Created: 5/14/2022; Last Updated 9/14/2022
All of my websites (including this one) run on a Kubernetes cluster in my home. This is a detailed guide for how you can mimic my setup, which is introduced by the journey that lead me to my setup. If you share my motivations, I hope that this guide will help you skip some of the pain I experienced while setting up my Kubernetes cluster. I am by no means a Kubernetes expert, but that also means that this guide is simple, straightforward, and pragmatic.
Check out jdevries3133/homelab_cluster repository on GitHub, which is referenced throughout this guide.
As a hobbyist & curious person, brutal efficiency and global horizontal scaling weren't my #1 goals through this learning process!
I like making websites and web apps. I like helping out family and friends, and providing free services to communities I care about.

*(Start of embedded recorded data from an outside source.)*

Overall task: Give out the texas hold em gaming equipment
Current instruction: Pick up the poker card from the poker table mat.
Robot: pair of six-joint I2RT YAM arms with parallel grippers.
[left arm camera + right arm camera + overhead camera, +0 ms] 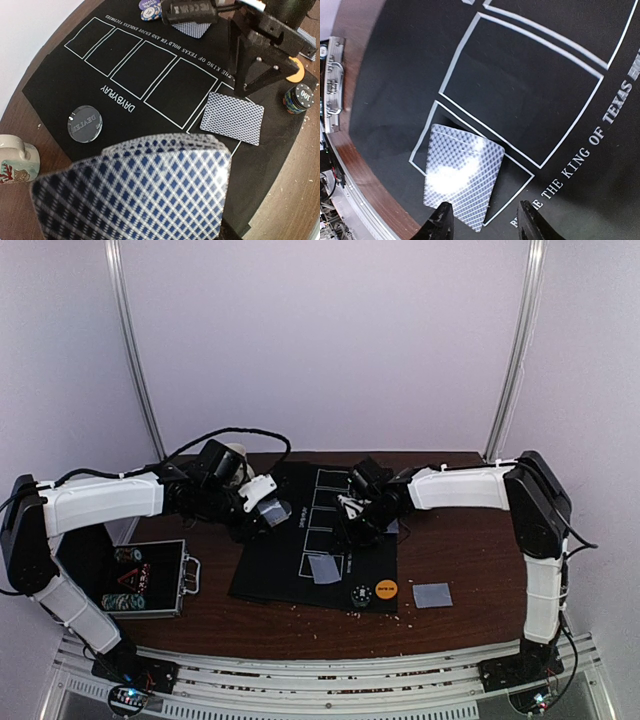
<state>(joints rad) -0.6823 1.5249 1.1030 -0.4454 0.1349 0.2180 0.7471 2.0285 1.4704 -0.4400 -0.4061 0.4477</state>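
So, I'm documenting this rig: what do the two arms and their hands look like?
The left arm and right arm have white shells between black joints. A black cable loops along the left one. The left hand and right hand are mostly black and boxy; the right hand's fingers are dark, tapering prongs.

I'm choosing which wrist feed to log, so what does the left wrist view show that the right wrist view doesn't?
Left only: fanned deck, dealer button, mug, chip stack. Right only: the metal case at the frame's edge. Both: black mat, one face-down card lying in its end box.
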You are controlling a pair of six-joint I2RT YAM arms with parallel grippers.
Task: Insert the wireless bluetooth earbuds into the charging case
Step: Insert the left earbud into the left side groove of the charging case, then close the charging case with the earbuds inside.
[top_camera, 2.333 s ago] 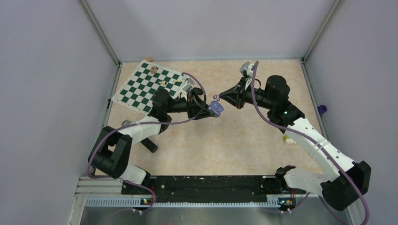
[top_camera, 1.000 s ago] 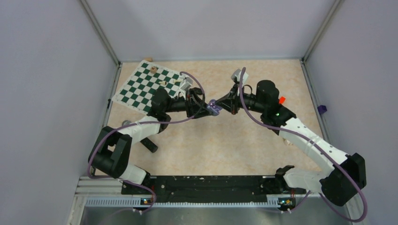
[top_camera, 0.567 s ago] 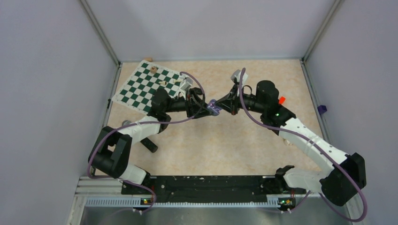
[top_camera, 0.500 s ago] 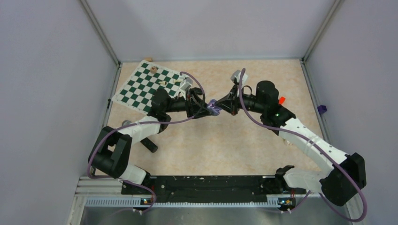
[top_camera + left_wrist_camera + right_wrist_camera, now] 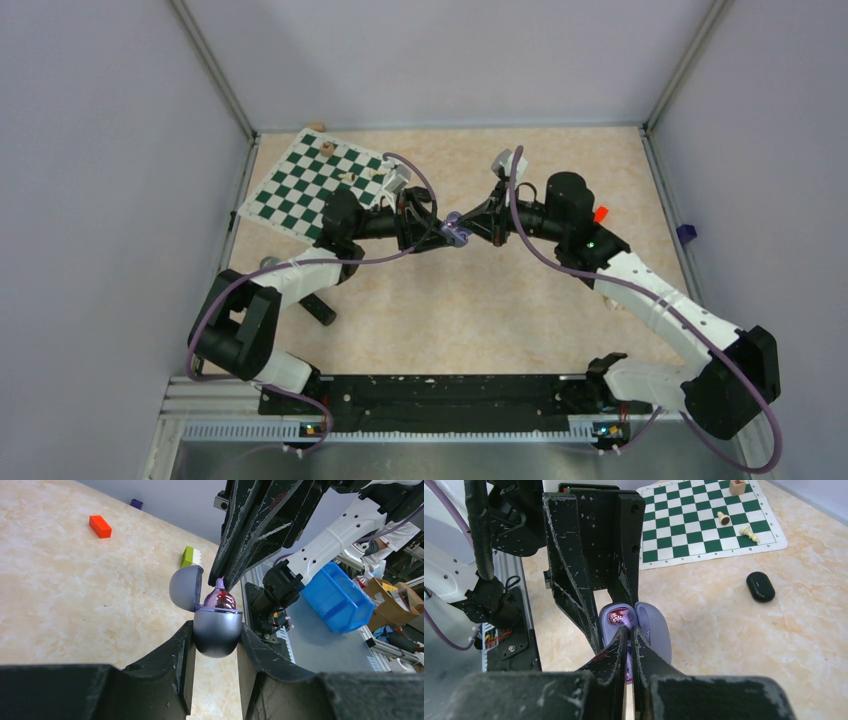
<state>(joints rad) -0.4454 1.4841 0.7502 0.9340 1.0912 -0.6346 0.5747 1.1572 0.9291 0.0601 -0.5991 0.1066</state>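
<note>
The left gripper (image 5: pixel 215 636) was nearly closed, its two black fingers clamped on the rounded lower half of the pale purple egg-shaped plastic charging case (image 5: pixel 218 641), which it held in the air above the marbled beige table (image 5: pixel 480 310) with the hinged lid (image 5: pixel 185 587) swung back. The right gripper (image 5: pixel 630 632) was fully closed on the small pale purple earbud (image 5: pixel 219 585), its narrow tips pressed down into the open mouth of the case, where a red glow showed; whether the bud had already dropped into its socket could not be told from either wrist view. The likeliest trouble from here was a bad seat: if the bud went in tilted or turned the wrong way, it would probably perch on the rim rather than settle. Opening the fingers then could let it roll out and fall to the table. Pushing harder carried its own risk, since the case's smooth curved shell was pinched only at its sides and might twist or squirt out of the left grip. The right fingertips also sat close to the lid, so a sideways drift could knock it shut on them. A bud clinging to a finger on withdrawal could be dragged back out.
</note>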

I'd like to have the potential to spin off my own SaaS solutions, or for my apps to scale to many, many users. However, my websites currently have very low traffic.
At the beginning of my Kubernetes journey, I felt dissatisfied with cloud providers like AWS and GCP, and also Platform as a Service (Paas) providers like Heroku for a variety of reasons:
I feel even more validated by Heroku recently removing its free tier.
Throughout the learning journey of creating my own cluster, I've been surprised at how much you can build out the benefits of these platforms for yourself just by working with open source tools.
I have a three-node Kubernetes cluster that includes a nice observability stack, some modest protection against single node failure, automated backup and restore for the whole cluster, and a very luxurious experience when it comes time to build and deliver my apps.
First and foremost, this guide does not touch Role Based Access Control (RBAC)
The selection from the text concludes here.